Is it a bird? Is it a plane? No – it’s a ROADPLATE, the world’s fastest man made object!
During the 1950’s the U.S military carried out a series of tests in order to see the effects of atomic weapons in various scenarios.
One of these, carried out on the 26th July 1957, involved sinking a 485 foot deep shaft in the desert and detonating a nuclear bomb in the bottom.
For reasons that have been lost to the mists of time, someone elected to place a half ton steel road plate over the head of the excavation – in all probability, to prevent the technicians working around the site setting up test apparatus, from accidentally falling in.
Anyhoo – in the aftermath of the explosion, which by all accounts resembled a giant roman candle, all of the results and gear were checked. Mysteriously, the roadplate was nowhere to be found.
Robert Brownlee, the astrophysicist who had designed the original test, had it all recreated, this time at a depth of 500 feet, and a similar 500 kg steel plate was installed. On the 27th August 1957 the second device was detonated and this time it was all captured on high speed cameras. Brownlee used the frames to calculate the speed of the plate as it was blasted skywards at a rate of 125,000 mph!
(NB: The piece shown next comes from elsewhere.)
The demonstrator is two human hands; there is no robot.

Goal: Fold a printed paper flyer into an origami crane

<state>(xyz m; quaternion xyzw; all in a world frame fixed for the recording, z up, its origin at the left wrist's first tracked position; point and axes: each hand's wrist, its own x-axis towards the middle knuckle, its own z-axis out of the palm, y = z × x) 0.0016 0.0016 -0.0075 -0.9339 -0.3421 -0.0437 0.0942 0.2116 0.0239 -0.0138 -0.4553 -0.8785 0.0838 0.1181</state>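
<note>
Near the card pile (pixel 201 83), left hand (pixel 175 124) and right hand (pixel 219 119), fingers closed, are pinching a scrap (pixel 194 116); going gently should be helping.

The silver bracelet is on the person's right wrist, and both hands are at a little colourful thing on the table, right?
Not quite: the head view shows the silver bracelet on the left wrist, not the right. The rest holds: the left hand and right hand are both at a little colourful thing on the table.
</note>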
To put that in perspective, escape velocity for a spacecraft is a mere 25,000 mph.
This made the pair of them the fastest man made objects by some mark and for years afterwards physicists argued on the fate of these hypersonic trench covers. More recently, with the advent of super computers and greatly increased knowledge of how objects moving at those sorts of speeds behave, it’s been established that neither one would have been completely vaporised before they left the Earth’s atmosphere.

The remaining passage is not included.